» Brief
Search term "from": please show all lines in the listing that contain it.

» Data below

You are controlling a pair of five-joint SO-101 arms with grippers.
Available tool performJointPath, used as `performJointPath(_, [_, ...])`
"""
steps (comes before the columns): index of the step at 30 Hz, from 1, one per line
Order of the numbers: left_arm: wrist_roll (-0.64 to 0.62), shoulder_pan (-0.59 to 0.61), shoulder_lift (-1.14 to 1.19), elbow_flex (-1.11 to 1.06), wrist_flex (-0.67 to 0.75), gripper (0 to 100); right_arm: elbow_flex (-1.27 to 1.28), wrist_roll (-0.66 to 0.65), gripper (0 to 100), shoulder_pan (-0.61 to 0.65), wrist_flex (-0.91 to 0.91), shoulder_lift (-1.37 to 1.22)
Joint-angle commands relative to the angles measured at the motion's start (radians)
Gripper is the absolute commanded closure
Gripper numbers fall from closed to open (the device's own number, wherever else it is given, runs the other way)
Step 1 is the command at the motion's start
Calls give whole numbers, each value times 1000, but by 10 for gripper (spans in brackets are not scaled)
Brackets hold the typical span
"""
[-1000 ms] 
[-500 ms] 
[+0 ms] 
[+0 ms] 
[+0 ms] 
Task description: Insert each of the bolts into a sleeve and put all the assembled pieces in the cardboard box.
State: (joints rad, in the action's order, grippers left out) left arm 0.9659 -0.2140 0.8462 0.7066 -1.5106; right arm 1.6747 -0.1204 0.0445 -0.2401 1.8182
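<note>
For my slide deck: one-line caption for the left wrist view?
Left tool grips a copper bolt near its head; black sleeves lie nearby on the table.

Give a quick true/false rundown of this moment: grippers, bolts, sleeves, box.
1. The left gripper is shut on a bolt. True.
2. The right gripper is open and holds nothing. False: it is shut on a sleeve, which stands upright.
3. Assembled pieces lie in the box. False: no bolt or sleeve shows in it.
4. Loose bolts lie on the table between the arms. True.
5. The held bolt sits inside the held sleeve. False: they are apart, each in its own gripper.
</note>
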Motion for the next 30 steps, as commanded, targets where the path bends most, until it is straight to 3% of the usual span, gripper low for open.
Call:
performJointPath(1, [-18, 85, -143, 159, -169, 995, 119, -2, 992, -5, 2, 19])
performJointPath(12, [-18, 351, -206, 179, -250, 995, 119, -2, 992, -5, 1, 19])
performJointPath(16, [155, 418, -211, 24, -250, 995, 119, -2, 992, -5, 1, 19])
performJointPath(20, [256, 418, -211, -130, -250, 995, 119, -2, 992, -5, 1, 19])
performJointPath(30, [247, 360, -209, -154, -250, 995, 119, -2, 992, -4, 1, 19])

» Solution below
steps (comes before the columns): index of the step at 30 Hz, from 1, one per line
Gripper numbers fall from closed to open (the device's own number, wherever else it is given, runs the other way)

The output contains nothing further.